Diyarbakır’dan Türkiye’ye seslenen Babacan, “Önümüzdeki 15 Mayıs sabahı, bir bayrama daha uyanacağız. 15 Mayıs sabahı demokrasi bayramına kavuşacağız. Çünkü bu seçim yediden yetmişe, doğudan batıya, kuzeyden güneye tüm Türkiye kazanacak. Bu seçim, evladına bayramlık alamayan analar kazanacak. Bu seçim, bayramda evine bir kutu baklava alamayan gözü yaşlı babalar kazanacak. Bu seçim, ramazan ayında ucuz ekmek kuyruklarında bekleyen emekliler kazanacak. Çocuğunu okutamayan işçi arkadaşlarımız kazanacak. Artan maliyetler altında ezilen, ürettikçe zarar eden çiftçi kazanacak. Sattığı malı yerine koyamayan esnaf kazanacak. En güzel yılları umutsuzlukla, kaygıyla geçen gençler kazanacak. Günde tek öğünle karnını doyurmaya çalışan öğrenci kardeşlerimiz kazanacak. Bu seçim düşüncesi, kimliği, dili, inancı, kıyafeti, yaşam tarzı nedeniyle hor görülenler kazanacak. Bugünkü otoriter ittifakın görmezden geldiği milyonlar kazanacak bu seçimi” diye konuştu.
“Önümüzde iki seçenek var; karakış mı bahar mı?”

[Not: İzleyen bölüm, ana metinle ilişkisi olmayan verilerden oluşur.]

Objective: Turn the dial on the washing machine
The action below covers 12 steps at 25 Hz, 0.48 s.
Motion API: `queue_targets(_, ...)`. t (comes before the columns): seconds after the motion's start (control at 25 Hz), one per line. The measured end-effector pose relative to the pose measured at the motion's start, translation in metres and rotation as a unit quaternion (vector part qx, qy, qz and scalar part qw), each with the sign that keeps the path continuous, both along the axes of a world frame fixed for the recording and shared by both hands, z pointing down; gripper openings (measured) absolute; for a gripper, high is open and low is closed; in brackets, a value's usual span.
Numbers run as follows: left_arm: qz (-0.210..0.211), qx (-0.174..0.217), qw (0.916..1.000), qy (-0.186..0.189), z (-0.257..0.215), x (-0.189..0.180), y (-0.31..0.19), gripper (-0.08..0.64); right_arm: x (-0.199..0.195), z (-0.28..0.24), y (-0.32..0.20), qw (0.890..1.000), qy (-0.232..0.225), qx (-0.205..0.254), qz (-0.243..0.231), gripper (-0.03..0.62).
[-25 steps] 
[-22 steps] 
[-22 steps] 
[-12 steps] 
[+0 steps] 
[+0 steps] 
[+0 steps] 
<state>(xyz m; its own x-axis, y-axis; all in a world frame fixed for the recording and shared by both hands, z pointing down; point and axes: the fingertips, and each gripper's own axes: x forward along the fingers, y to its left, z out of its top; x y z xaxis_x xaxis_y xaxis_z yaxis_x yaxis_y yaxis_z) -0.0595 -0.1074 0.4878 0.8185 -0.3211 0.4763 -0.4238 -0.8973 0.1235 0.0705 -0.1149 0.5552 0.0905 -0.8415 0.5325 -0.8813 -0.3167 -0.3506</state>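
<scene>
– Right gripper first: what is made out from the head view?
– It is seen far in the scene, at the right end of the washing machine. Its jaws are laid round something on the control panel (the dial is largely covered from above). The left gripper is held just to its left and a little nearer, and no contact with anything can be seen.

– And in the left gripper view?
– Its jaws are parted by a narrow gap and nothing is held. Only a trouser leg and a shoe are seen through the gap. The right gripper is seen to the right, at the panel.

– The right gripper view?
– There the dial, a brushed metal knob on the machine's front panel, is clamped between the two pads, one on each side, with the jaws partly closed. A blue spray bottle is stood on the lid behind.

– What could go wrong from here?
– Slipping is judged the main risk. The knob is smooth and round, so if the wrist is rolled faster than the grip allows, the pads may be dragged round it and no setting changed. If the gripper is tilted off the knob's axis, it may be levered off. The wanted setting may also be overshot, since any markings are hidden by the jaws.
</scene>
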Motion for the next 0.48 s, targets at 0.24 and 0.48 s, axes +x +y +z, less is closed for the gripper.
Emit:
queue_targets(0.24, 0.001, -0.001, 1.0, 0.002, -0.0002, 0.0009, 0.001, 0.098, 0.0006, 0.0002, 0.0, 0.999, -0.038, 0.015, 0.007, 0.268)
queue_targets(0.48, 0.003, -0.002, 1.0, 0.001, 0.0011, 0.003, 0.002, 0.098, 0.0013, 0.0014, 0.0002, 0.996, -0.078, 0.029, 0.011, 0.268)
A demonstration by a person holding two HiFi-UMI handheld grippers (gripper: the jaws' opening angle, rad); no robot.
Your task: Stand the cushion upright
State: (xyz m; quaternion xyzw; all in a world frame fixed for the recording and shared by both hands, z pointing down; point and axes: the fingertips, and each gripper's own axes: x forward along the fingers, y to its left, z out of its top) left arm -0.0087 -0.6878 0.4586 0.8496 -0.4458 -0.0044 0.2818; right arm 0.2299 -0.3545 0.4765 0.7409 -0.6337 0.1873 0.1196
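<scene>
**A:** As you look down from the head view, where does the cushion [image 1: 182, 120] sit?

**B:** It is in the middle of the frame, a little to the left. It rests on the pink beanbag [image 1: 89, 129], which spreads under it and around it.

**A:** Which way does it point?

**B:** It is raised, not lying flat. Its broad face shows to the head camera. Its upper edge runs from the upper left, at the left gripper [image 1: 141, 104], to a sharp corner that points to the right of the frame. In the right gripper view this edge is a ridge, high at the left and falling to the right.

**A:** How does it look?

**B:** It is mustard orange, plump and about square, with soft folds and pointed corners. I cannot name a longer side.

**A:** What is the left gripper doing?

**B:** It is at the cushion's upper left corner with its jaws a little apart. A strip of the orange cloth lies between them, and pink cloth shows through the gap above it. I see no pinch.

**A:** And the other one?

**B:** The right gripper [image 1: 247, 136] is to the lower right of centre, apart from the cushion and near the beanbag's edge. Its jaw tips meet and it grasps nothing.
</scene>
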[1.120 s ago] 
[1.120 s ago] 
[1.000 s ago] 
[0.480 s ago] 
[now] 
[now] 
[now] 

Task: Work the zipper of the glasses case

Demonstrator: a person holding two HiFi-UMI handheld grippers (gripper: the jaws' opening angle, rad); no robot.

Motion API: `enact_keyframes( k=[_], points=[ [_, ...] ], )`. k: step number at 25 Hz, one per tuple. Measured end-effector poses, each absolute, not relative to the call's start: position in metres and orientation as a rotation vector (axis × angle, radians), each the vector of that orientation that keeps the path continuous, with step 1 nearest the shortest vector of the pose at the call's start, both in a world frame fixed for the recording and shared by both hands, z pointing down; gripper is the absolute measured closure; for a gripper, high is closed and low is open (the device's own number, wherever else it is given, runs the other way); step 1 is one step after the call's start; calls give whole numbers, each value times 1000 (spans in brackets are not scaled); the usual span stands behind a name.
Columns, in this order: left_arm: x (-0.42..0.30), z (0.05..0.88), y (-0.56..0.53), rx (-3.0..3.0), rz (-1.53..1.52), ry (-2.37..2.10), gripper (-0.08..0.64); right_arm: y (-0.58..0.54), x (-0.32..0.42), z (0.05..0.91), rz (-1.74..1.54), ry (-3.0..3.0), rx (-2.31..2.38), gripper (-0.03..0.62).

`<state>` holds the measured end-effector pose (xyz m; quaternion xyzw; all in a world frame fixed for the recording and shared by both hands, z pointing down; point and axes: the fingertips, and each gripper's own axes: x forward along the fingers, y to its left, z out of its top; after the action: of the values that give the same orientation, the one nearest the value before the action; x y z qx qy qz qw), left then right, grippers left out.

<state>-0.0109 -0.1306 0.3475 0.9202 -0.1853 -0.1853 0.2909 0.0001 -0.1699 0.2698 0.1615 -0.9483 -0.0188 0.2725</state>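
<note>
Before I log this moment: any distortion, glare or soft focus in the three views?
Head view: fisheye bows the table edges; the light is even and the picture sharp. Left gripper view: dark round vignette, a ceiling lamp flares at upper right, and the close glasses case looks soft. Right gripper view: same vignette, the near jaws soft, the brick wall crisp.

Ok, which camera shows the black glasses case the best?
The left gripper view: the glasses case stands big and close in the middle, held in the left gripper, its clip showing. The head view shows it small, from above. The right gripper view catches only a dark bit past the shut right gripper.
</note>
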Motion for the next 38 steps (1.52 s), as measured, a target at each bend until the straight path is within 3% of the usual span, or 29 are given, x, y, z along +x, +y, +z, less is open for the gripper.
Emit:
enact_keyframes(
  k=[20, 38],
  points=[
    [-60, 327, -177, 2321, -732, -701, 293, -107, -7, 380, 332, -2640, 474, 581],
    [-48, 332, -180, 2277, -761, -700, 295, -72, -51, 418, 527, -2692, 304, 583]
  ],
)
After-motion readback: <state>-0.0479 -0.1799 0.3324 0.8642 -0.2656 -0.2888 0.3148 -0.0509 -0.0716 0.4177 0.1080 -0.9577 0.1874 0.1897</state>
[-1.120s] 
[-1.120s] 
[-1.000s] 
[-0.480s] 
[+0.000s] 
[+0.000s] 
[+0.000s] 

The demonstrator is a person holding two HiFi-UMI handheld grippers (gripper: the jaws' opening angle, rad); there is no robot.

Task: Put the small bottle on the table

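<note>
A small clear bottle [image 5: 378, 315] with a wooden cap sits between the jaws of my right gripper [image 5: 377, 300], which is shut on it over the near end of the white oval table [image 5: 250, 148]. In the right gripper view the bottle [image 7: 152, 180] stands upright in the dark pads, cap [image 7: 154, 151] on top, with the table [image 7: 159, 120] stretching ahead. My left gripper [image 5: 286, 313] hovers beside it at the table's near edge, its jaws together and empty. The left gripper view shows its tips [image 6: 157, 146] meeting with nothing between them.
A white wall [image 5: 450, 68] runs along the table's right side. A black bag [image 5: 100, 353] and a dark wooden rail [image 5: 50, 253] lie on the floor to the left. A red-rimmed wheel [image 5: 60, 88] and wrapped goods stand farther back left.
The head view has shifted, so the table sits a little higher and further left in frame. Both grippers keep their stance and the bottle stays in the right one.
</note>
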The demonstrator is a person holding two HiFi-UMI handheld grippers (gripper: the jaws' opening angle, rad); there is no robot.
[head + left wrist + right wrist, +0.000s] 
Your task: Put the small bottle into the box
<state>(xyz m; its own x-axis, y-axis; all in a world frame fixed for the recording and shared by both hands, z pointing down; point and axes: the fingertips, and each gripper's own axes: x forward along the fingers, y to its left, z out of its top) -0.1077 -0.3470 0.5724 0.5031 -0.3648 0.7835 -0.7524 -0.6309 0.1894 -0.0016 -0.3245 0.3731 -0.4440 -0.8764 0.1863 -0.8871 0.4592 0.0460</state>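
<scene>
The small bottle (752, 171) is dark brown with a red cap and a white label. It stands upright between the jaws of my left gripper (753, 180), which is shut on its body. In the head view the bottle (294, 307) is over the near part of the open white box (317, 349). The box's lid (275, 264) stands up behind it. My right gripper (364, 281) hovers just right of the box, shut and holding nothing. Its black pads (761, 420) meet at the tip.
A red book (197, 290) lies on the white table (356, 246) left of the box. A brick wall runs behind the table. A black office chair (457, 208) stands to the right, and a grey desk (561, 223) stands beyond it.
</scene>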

Halkın sözünü sandık günü söyleyeceğini vurgulayan Babacan, şöyle devam etti: “Bu millet tüm derdini içinde yaşar ama sandıkta cevabını verir. 14 Mayıs günü, aslında milletimizin önünde iki seçenekli bir referandum olacak. Gerisi teferruat. Seçenekler çok açık ve çok basit. Ya birine evet diyeceğiz ya da ötekine. Otoriterlik mi demokrasi mi? Nasıl? Seçmek çok da zor değil sanırım. Keyfilik mi hukuk mu? Baskı mı özgürlük mü? İki tercihten birini seçeceğiz. Tek akıl mı ortak akıl mı? Fakirlik mi zenginlik mi? Kilosu 30 lira olan soğan mı bereketli, huzurlu sofralar mı? Kendinden olmayan herkese ‘terörist’ diyen nobran bir dil mi herkesi kucaklayan kapsayıcı bir bakış mı? Oylarınızı yok sayan kayyumlar mı oylarınızla göreve gelen seçilmişler mi?Önümüzde iki seçenek var; karakış mı bahar mı? Cevabımız çok net arkadaşlar. İşte o yüzden önümüzde bir bayram daha var. 14 Mayıs, kaybedeni olmayan bir demokrasi zaferi olacak. 14 Mayıs, doğudan batıya, kuzeyden güneye tüm Türkiye’de kutlanacak. Tüm sokaklarda Türkçe, Kürtçe, Arapça, Lazca, Boşnakça şarkılarla türkülerle kutlanacak 14 Mayıs.”